What you have to do | What I need is an exact repeat of the lines from the one with "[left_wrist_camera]" through the end of the listing below. Leave out every picture.
Start of Recorded information
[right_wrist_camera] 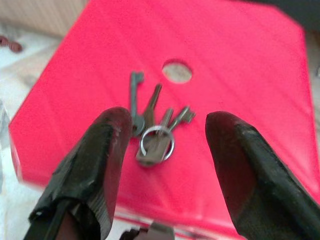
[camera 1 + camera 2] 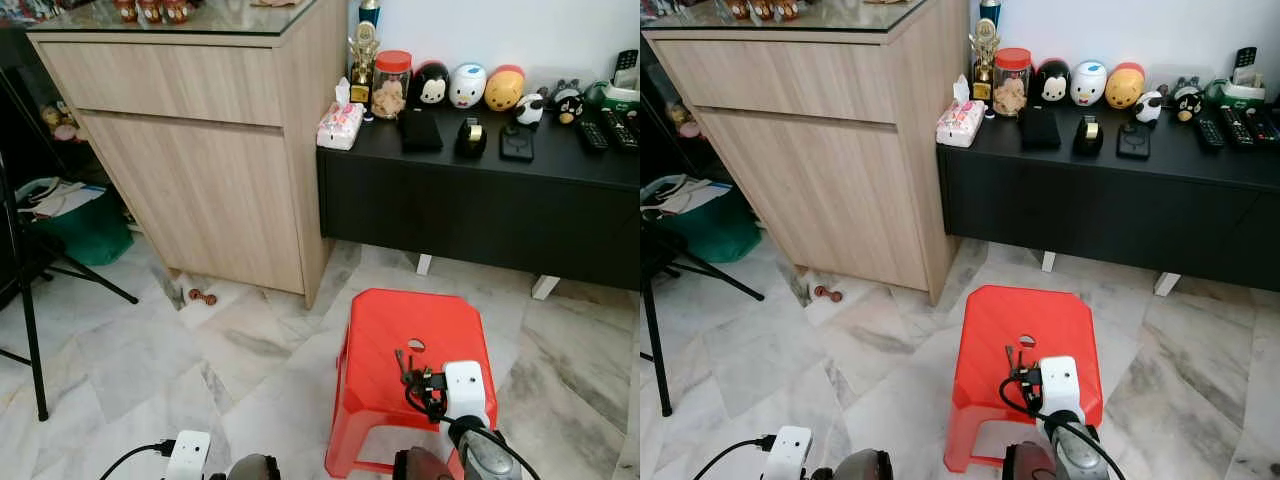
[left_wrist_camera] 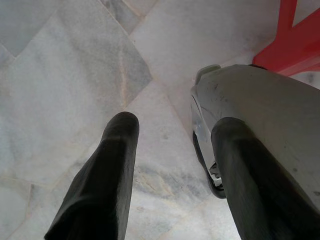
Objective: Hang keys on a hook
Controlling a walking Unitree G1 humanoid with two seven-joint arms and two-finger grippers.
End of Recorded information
Solved exercise |
[left_wrist_camera] 
Objective: Hang keys on a hook
Controlling a walking Unitree G1 humanoid with two seven-joint arms and two-finger grippers.

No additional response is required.